Leave the pictures behind and reproduce every line of the listing exactly.

[Given data]
□ □ □

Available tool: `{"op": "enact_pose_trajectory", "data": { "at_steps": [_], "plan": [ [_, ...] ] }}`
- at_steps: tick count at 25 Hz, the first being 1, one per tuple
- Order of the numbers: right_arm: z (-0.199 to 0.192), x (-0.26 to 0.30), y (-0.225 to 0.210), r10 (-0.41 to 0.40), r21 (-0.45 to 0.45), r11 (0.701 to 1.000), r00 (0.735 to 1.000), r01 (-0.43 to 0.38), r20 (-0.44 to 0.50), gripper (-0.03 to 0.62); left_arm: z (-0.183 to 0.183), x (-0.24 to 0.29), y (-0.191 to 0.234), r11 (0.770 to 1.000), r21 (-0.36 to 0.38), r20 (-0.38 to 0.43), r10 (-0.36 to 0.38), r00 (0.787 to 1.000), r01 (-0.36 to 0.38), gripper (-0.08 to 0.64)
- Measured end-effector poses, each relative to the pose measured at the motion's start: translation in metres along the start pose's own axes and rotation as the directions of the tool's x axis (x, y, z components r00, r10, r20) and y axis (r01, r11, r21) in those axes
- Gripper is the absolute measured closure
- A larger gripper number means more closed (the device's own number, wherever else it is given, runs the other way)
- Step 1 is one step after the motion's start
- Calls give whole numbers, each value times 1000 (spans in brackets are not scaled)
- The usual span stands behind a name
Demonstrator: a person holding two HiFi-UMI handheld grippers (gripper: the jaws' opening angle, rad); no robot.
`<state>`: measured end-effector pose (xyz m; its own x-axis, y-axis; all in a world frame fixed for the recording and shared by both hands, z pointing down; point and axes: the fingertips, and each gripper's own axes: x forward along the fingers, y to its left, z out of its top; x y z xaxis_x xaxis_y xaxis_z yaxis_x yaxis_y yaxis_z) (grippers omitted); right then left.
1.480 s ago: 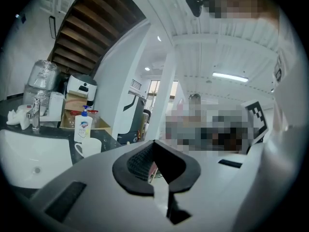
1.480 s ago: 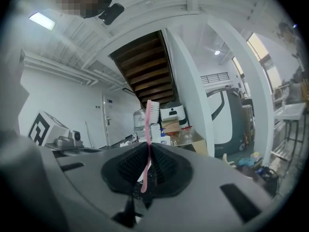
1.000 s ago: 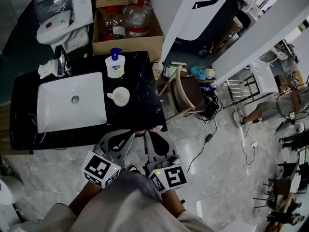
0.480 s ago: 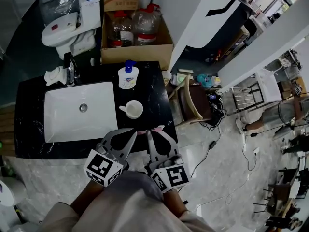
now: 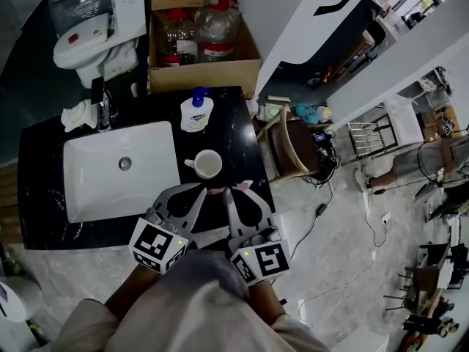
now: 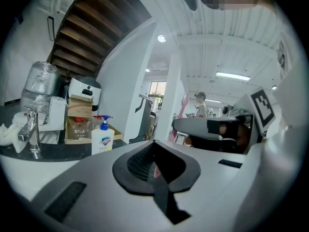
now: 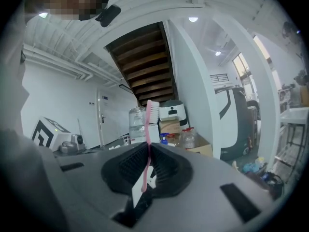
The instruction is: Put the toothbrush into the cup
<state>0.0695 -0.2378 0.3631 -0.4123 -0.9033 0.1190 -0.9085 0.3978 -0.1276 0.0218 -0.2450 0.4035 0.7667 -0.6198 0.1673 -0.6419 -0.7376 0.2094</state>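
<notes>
A white cup with a handle stands on the black counter, just right of the sink. My right gripper is shut on a pink toothbrush, which stands upright between the jaws with its bristle head on top. From the head view only a bit of the pink toothbrush shows, at the counter's front edge. My left gripper sits beside the right one, a little short of the cup. Seen along its own jaws, the left gripper is shut with nothing held. Neither gripper view shows the cup.
A white sink fills the counter's left half, with a tap and a cloth behind it. A soap pump bottle stands behind the cup. A box of bottles, a toilet and a chair surround the counter.
Both grippers have come forward over the counter's front edge, and the gap to the cup has shrunk. The right gripper still holds the toothbrush.
</notes>
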Motion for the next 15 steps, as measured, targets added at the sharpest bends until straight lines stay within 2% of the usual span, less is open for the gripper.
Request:
{"op": "enact_pose_trajectory", "data": {
  "at_steps": [6,15],
  "plan": [
    [2,6,-5,-7,-6,1000,1000,7,6,565,-1,5,4,1000,-19,9,7,1000,-6,555],
    [3,29,-17,32,-43,999,999,-32,6,565,-1,13,18,997,-42,2,70,998,-70,555]
  ]
}}
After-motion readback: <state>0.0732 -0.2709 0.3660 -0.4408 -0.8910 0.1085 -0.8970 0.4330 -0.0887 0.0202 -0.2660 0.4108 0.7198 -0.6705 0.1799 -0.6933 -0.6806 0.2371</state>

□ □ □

[Written answer]
Available tool: `{"op": "enact_pose_trajectory", "data": { "at_steps": [_], "plan": [ [_, ...] ] }}`
- at_steps: tick count at 25 Hz, the first being 1, one per tuple
- Order of the numbers: right_arm: z (-0.199 to 0.192), x (-0.26 to 0.30), y (-0.225 to 0.210), r10 (-0.41 to 0.40), r21 (-0.45 to 0.45), r11 (0.701 to 1.000), r00 (0.735 to 1.000), r01 (-0.43 to 0.38), r20 (-0.44 to 0.50), gripper (-0.03 to 0.62); left_arm: z (-0.183 to 0.183), x (-0.24 to 0.29), y (-0.191 to 0.234), r11 (0.770 to 1.000), r21 (-0.36 to 0.38), r20 (-0.38 to 0.43), r10 (-0.36 to 0.38), r00 (0.787 to 1.000), r01 (-0.36 to 0.38), gripper (-0.08 to 0.64)
- Measured end-effector poses, each relative to the pose measured at the motion's start: translation in metres along the start pose's own axes and rotation as the directions of the tool's x axis (x, y, z components r00, r10, r20) and y axis (r01, r11, r21) in those axes
- Gripper is the absolute measured closure
- A larger gripper number means more closed (the device's own number, wherever else it is given, runs the other way)
- Step 1 is one step after the motion's start
- Calls give whole numbers, each value times 1000 (spans in brackets are not scaled)
- The usual span stands behind a name
Demonstrator: a person holding two HiFi-UMI handheld grippers (gripper: the jaws' opening angle, rad); no robot.
`<state>`: measured end-effector pose (xyz m; its own x-axis, y-axis; all in a world frame fixed for the recording and shared by both hands, z pointing down; point and axes: the fingertips, and each gripper's own axes: x forward along the fingers, y to its left, z out of its top; x y z xaxis_x xaxis_y xaxis_z yaxis_x yaxis_y yaxis_z) (grippers omitted); right then left.
1.480 s ago: 
1.480 s ago: 
1.000 s ago: 
0.480 s ago: 
now: 
now: 
now: 
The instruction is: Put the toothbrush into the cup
<state>0.0695 -0.2378 0.3631 -0.4123 -0.9033 0.1190 -0.9085 0.3978 -0.1276 0.0218 -0.2450 0.4035 0.7667 -0.6198 0.1673 -0.6419 -0.7376 0.2094</state>
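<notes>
A white cup with a handle stands on the black counter, just right of the sink. My right gripper is shut on a pink toothbrush, which stands upright between the jaws with its bristle head on top. From the head view only a bit of the pink toothbrush shows, at the counter's front edge. My left gripper sits beside the right one, a little short of the cup. Seen along its own jaws, the left gripper is shut with nothing held. Neither gripper view shows the cup.
A white sink fills the counter's left half, with a tap and a cloth behind it. A soap pump bottle stands behind the cup. A box of bottles, a toilet and a chair surround the counter.
Both grippers have come forward over the counter's front edge, and the gap to the cup has shrunk. The right gripper still holds the toothbrush.
</notes>
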Motion for the next 15 steps, as measured, targets added at the sharpest bends until straight lines stay within 2% of the usual span, less is open for the gripper.
Request:
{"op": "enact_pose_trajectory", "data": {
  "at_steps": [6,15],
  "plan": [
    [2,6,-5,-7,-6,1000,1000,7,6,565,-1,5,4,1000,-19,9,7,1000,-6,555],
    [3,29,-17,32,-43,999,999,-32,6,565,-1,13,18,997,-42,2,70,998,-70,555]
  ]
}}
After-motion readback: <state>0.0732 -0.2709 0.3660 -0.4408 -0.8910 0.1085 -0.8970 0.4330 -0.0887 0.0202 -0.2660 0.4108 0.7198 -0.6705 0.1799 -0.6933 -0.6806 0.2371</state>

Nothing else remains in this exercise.